I’ve been thinking a lot about Britney Spears. I have loved to hate her since she became famous. People often say that the Madonna of the 80s was far more impressive than Britney. Madonna always controlled her media image and challenged norms. She shaped, refined, and constantly reinvented her persona. She still does. There’s always another religious culture for Madonna to appropriate. Britney, on the other hand, is thoroughly made by others. Madonna turned the music industry into her vehicle, but it’s clear that the industry made a vehicle out of Britney. That’s why I don’t exactly hate Britney. Yes she is vapid, but she’s more a victim than an agent. Victim isn’t the right word. She is a reflection of the dominant, American notion of femininity. The wholesome girl in an impossibly short skirt. The paradoxically virginal temptress. Safely ensconced behind the television screen, she asks to be “hit one more time.” I remember a period of about three years when her songs were as unavoidable as air. Gross anatomy lab, restaurants, a Peruvian village in the Andes mountains – I couldn’t go anywhere without hearing her. She was more ubiquitous than McDonald’s.

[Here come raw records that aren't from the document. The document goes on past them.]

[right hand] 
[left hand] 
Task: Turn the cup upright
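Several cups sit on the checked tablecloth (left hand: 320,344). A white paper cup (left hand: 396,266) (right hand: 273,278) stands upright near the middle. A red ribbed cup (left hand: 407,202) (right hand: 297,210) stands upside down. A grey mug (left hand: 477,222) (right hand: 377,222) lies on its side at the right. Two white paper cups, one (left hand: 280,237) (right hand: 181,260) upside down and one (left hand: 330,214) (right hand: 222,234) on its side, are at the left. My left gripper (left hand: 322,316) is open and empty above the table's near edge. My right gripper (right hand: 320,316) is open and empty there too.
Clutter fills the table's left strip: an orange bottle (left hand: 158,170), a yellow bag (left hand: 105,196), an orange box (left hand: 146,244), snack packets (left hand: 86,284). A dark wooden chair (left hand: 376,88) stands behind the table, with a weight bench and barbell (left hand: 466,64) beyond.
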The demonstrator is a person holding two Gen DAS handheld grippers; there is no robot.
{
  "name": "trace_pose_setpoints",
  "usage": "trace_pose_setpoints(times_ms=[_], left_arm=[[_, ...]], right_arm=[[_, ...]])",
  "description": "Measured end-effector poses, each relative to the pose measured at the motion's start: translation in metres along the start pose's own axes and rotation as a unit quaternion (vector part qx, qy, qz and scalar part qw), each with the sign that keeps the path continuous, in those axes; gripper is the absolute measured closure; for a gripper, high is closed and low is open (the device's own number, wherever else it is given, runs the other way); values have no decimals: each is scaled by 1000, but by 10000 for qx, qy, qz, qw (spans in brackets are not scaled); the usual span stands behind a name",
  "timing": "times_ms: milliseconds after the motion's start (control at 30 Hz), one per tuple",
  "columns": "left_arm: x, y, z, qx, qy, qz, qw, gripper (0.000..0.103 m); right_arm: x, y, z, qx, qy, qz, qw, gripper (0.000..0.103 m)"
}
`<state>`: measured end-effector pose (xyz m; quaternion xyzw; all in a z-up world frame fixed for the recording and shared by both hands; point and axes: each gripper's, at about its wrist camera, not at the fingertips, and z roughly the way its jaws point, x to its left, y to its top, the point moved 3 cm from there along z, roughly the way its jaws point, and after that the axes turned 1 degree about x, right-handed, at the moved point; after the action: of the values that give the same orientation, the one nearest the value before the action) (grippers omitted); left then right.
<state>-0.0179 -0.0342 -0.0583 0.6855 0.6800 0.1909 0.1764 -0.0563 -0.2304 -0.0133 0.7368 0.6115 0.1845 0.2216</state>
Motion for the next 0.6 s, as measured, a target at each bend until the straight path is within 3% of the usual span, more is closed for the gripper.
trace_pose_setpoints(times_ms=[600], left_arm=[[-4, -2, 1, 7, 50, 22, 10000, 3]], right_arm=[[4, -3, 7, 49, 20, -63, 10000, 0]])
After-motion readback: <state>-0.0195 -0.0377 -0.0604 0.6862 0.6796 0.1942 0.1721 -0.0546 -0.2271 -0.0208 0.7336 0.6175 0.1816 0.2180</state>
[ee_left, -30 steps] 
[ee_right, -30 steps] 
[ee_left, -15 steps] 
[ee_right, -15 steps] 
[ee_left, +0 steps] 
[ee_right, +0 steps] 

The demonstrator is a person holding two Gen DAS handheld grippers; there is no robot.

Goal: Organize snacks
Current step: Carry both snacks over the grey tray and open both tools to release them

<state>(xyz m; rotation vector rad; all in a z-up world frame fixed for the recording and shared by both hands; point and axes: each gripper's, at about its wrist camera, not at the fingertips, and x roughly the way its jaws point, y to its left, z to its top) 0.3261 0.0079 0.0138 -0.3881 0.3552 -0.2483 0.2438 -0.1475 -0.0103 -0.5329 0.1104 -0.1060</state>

Then she got pregnant. A national crisis. An international crisis.
What do we do when our virginal temptress becomes a mother? We heap scorn on her. We gorge on photographs of her looking…different. As in tired and overwhelmed, not in schoolgirl-stripper condition. How dare she? She doesn’t put her baby in the car seat when the paparazzi chase her. Her baby falls out of a highchair. For a few days, it seems possible the government could take her baby away. Then maybe she could go back to creating perfectly borderline pornographic consumables and we could happy again. But she kept her baby through it all and got pregnant again. It seems she didn’t quite plan this second baby and she denied being pregnant. Then she was proud about the pregnancy on Letterman and still planning to return as diva.
Britney is not my hero by any means. As an individual human being, she’s stumbling through conflicting gender roles. Like my daughter will have to. But she is also a national allegory and this allegorical hasn’t reached its denouement. I’m sympathetic, curious, and horrified.